La vie d'un autochtone vaut-elle moins que celle d'un autre Canadien ?

La question se pose à la suite du tragique incendie survenu dans la réserve de Pikangikum, cette semaine, dans lequel neuf membres d'une même famille, dont trois enfants en bas âge, ont péri.

Dans cette communauté éloignée, située près de la frontière entre l'Ontario et le Manitoba, il n'y a pas de service d'incendie. Et 95 % des 2400 habitants n'ont pas l'eau courante.

Manque de camions et d'équipement adéquat, absence de pompiers formés, coordination déficiente, les lacunes sont nombreuses dans les réserves lorsqu'il est question de lutte contre les incendies.

Sans compter que les maisons, souvent insalubres ou en mauvais état, ne répondent pas, pour la plupart, aux normes des codes du bâtiment et de prévention des incendies. Il n'est pas rare que les systèmes de chauffage d'appoint soient la cause des brasiers. Si on ajoute que les maisons sont surpeuplées, la catastrophe est inévitable.

Pikangikum en est le dernier exemple en lice. Il y en aura encore d'autres. Malheureusement.

Car dans plusieurs communautés, la méthode pour éteindre un brasier se résume à laisser brûler la maison, en espérant que ses occupants aient pu sortir à temps. Trop souvent, ce n'est pas le cas. Les maisons se transforment alors en pièges mortels, comme l'a tristement résumé cette semaine un chef autochtone.

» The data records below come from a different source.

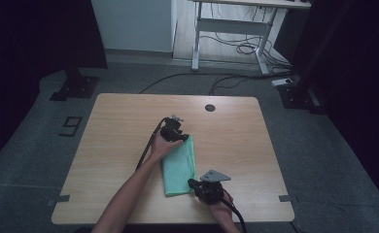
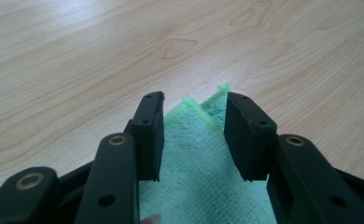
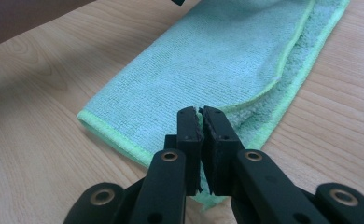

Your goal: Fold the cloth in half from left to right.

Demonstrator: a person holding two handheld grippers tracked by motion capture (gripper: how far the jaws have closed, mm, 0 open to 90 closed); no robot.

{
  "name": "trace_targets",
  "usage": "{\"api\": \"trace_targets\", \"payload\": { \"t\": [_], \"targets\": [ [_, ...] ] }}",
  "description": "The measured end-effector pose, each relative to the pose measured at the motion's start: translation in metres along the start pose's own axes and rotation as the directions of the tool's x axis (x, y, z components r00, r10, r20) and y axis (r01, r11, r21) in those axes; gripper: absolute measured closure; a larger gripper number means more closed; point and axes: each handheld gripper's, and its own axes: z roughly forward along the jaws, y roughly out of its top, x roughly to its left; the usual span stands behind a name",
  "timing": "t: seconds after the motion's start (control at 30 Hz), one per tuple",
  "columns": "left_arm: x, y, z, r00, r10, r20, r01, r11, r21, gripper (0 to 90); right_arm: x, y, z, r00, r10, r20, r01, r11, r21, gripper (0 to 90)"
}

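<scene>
A folded green cloth (image 1: 180, 167) lies on the wooden table (image 1: 114, 126), long side running away from me. At its far end, my left gripper (image 1: 182, 138) hovers with its jaws apart. In the left gripper view the jaws straddle the cloth's (image 2: 199, 168) far corner without pressing on it, and the left gripper (image 2: 194, 100) is open. My right gripper (image 1: 193, 184) sits at the near right corner. The right gripper view shows the right gripper (image 3: 201, 112) shut on the upper layer's edge of the cloth (image 3: 208, 60), which bunches up between the pads.
A round cable hole (image 1: 210, 108) sits near the table's far edge. Bare wood spreads left and right of the cloth. On the floor beyond are a white desk frame (image 1: 231, 29), loose cables (image 1: 246, 48) and black stand bases (image 1: 75, 87).
</scene>
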Motion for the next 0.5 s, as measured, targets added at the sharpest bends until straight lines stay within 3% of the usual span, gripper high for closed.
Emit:
{"api": "trace_targets", "payload": {
  "t": [0.17,0.37,0.5],
  "targets": [
    [-0.0052,-0.0019,0.0051,0.9992,0.037,-0.017,-0.037,0.9991,0.022,71.3,0.0004,-0.0002,0.0003,1.0000,-0.001,0.002,0.001,1.0000,0.003,85.1],
    [-0.0066,-0.0039,0.0067,0.9993,0.036,-0.007,-0.036,0.9991,0.023,88.7,-0.0002,-0.0001,0.0003,1.0000,-0.001,0.002,0.001,1.0000,0.005,85.1],
    [-0.0053,-0.0041,0.0062,0.9997,0.024,0.004,-0.024,0.9995,0.020,90.0,-0.0002,-0.0003,0.0005,1.0000,-0.001,0.002,0.001,1.0000,0.006,85.2]
  ]
}}
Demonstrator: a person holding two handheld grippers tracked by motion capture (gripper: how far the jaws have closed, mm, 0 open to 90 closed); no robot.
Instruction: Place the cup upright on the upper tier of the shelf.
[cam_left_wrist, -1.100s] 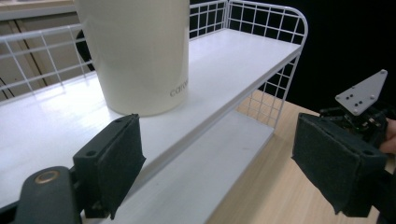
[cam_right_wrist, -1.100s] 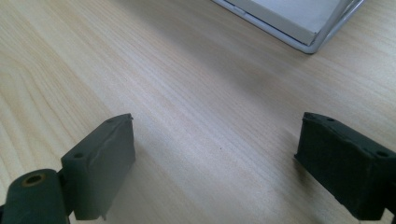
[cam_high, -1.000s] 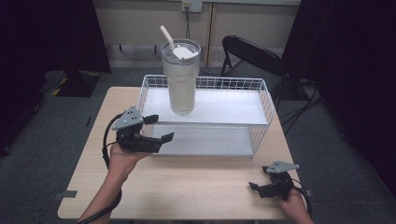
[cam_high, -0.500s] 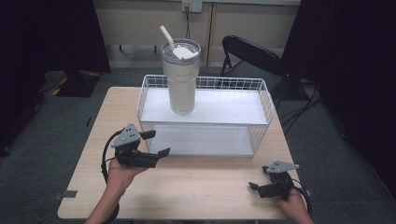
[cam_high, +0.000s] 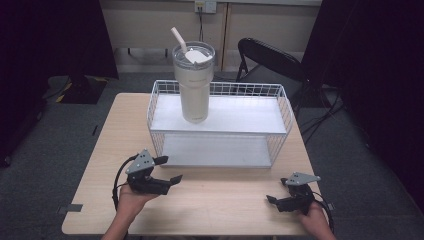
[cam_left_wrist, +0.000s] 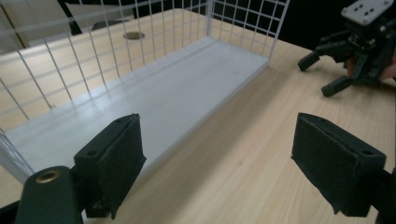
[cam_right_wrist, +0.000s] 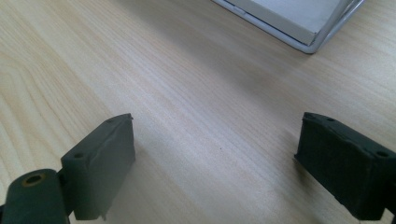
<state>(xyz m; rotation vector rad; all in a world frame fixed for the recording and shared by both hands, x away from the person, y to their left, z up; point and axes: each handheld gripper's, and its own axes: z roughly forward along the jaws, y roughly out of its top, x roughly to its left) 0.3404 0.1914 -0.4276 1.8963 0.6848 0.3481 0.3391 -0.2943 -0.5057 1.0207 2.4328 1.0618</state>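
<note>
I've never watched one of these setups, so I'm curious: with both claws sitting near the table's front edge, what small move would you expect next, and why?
Probably the left claw reaches forward and up toward the tumbler. Its jaws stand wide open and empty, and it is the nearer one. The tumbler stands upright on the wire rack's upper shelf, untouched. The right claw is also open, low over the table.

Both grippers, left gripper (cam_high: 167, 170) and right gripper (cam_high: 276, 195), are black with grey top plates. Beyond them, the wire basket (cam_high: 220, 127) is white, its tumbler (cam_high: 193, 82) cream with clear lid. The table (cam_high: 220, 200) is pale woodgrain.
</note>
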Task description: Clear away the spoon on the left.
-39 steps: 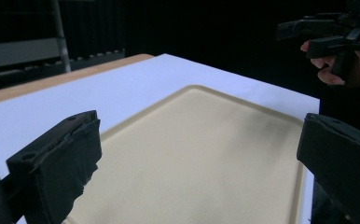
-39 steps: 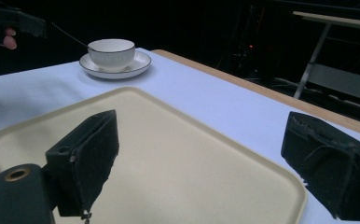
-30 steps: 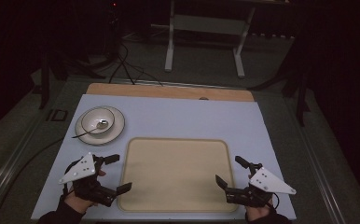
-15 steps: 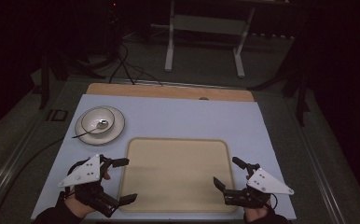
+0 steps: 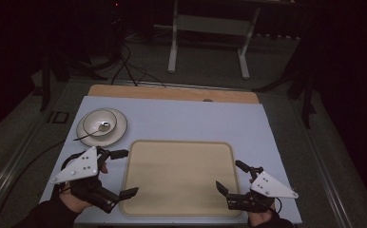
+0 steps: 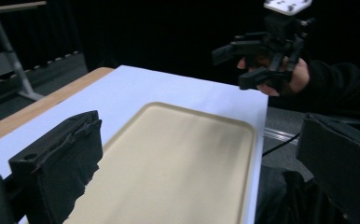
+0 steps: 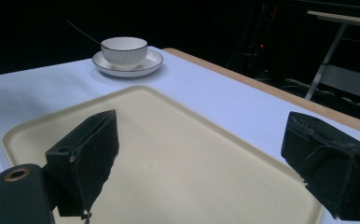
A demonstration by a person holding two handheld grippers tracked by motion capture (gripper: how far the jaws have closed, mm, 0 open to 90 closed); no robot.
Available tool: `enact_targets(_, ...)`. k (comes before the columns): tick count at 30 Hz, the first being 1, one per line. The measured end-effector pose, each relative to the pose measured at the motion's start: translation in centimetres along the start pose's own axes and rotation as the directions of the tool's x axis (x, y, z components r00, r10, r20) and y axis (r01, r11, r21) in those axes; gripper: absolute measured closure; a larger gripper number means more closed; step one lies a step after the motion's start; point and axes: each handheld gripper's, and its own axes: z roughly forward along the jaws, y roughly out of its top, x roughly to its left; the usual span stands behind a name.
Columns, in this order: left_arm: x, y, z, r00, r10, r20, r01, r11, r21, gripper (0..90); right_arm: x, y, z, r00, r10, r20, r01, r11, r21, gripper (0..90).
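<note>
From high up, a tan tray (image 5: 179, 176) lies in the lower middle of the frame on the light blue worktop (image 5: 196, 121). A bowl (image 5: 99, 122) with a spoon (image 5: 92, 132) sits on a plate (image 5: 118, 128) at the upper left of the tray. The left gripper (image 5: 123, 173) is at the lower left, fingers wide apart and holding nothing. The right gripper (image 5: 230, 176) is at the lower right, fingers also apart and empty. In the left gripper view, the tray (image 6: 178, 163) fills the middle, and the right gripper (image 6: 241, 65) is held up at the upper right. In the right gripper view, the tray (image 7: 183, 158) is in the middle, with the bowl (image 7: 124, 50) and plate (image 7: 152, 60) at the upper left.
</note>
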Motion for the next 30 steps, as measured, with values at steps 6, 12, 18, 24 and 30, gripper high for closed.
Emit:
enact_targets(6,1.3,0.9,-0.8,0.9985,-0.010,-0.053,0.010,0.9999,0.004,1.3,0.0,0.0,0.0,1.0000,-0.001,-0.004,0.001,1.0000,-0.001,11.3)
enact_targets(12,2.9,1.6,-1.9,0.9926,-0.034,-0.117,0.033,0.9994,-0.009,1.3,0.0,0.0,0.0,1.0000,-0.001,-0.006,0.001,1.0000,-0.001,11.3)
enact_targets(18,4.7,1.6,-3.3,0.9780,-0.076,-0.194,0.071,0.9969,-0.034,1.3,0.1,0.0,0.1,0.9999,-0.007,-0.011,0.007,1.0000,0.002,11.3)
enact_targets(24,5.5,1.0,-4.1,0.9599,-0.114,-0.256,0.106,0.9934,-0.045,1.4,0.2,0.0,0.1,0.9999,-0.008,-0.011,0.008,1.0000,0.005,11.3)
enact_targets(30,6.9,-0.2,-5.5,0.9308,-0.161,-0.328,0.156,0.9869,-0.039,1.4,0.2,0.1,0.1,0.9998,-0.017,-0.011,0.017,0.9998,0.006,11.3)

Ottawa verse 26 millions annuellement pour soutenir les Premières Nations dans la lutte contre les incendies. Ça semble beaucoup... mais c'est peu quand on sait que la seule construction d'une caserne peut coûter quelques millions à une municipalité.

Dans les réserves, l'incidence des incendies est deux fois plus élevée que dans le reste du Canada ; le taux de mortalité est dix fois plus élevé, révélait déjà en 2011 un rapport déposé par le ministère des Affaires autochtones et du Nord du Canada.

Pourtant, on a tendance à balayer ces disparités d'un revers de main. Comme on le fait pour le taux de suicide anormalement élevé dans certaines communautés, le taux de décrochage effarant, les problèmes sociaux, la surreprésentation des autochtones dans la population carcérale. Comme si les autochtones étaient les seuls responsables de leurs malheurs.

Par son indifférence historique, c'est pourtant toute la société canadienne qui porte l'odieux de ces conditions du tiers-monde.

Le récent budget fédéral prévoit 8,4 milliards en cinq ans - une somme jamais vue -  pour améliorer la vie des autochtones, notamment les infrastructures (dont la construction de logements décents) et les conditions socioéconomiques.

L'argent est indispensable. Mais ce ne sera pas suffisant. Il faudra aussi du temps, beaucoup de temps, pour améliorer la situation après des décennies de misère. Et surtout, il faut commencer par s'ouvrir les yeux devant l'inacceptable.